Exercise goal >> Filter the data below for the string "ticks" and copy each matching line.

Information supplied >>

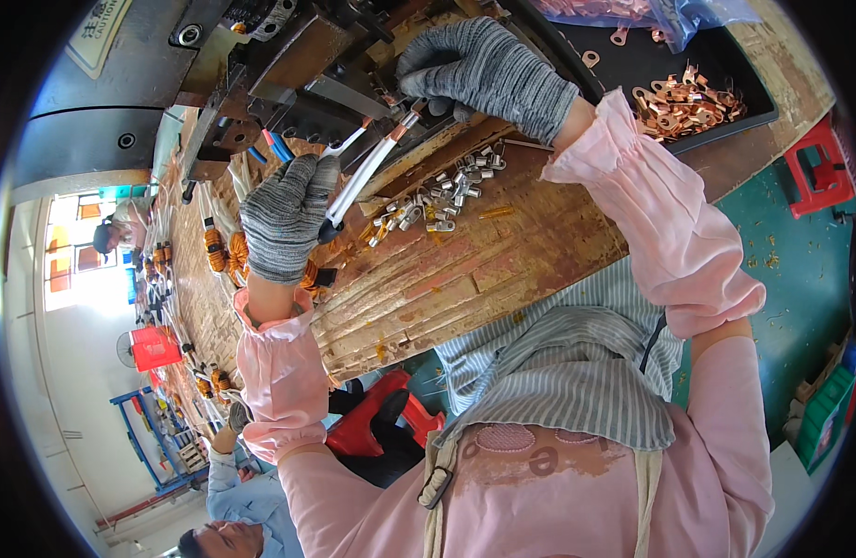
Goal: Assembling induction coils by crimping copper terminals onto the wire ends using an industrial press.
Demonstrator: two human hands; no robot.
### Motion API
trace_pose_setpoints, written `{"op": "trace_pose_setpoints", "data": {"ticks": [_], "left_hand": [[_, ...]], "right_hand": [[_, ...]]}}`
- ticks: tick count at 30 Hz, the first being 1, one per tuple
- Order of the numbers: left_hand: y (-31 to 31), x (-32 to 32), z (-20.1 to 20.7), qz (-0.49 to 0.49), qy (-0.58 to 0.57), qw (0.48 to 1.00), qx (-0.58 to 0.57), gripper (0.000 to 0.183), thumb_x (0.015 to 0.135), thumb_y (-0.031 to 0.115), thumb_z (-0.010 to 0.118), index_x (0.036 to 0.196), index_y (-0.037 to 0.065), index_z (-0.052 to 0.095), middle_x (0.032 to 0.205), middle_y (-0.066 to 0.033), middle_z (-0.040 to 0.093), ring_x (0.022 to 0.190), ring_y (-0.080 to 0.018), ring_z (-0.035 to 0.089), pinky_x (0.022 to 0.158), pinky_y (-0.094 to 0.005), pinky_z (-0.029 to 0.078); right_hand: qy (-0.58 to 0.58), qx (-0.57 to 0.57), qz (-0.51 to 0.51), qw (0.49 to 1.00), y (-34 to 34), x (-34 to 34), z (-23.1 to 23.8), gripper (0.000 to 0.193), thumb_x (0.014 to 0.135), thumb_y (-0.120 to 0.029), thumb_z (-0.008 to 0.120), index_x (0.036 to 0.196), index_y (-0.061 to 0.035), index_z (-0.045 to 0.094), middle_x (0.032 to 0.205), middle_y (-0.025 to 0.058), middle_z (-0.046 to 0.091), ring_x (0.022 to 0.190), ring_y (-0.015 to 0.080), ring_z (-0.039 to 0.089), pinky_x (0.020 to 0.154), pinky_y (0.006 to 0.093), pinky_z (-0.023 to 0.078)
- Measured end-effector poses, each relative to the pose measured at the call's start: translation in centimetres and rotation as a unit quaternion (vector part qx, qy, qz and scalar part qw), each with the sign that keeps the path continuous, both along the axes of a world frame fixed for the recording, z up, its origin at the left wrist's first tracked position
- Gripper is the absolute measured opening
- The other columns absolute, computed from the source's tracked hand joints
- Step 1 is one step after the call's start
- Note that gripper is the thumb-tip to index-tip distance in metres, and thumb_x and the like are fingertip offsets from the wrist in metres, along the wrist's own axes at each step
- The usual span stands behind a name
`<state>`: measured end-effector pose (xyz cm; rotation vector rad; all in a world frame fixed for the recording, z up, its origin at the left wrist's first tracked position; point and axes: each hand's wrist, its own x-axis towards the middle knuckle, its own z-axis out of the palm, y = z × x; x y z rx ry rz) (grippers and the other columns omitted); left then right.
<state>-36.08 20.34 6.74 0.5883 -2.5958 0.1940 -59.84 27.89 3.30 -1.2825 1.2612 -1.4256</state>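
My left hand (288,219), in a grey knitted glove, is closed around a white cable (350,139) that reaches toward the machine's tooling. Alongside its fingers runs a thicker white cable (363,177) with a bare metallic tip and a black lower end. My right hand (493,74), gloved the same way, has its fingers curled together at the tooling of the dark metal press (330,93). Whatever those fingertips pinch is hidden. Below this hand, a pile of silver cable lugs (446,193) lies on the worn wooden bench (446,279).
A black tray (758,116) at the right holds copper ring lugs (688,104) and a plastic bag (688,17). Copper coils (225,253) with white leads line the bench to the left. Red stools (818,167) stand nearby. A co-worker (251,507) is at lower left.
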Motion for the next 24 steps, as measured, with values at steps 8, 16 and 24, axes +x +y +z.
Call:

Reply to the task >>
trace_pose_setpoints, written `{"op": "trace_pose_setpoints", "data": {"ticks": [_], "left_hand": [[_, ...]], "right_hand": [[_, ...]]}}`
- ticks: tick count at 30 Hz, the first being 1, one per tuple

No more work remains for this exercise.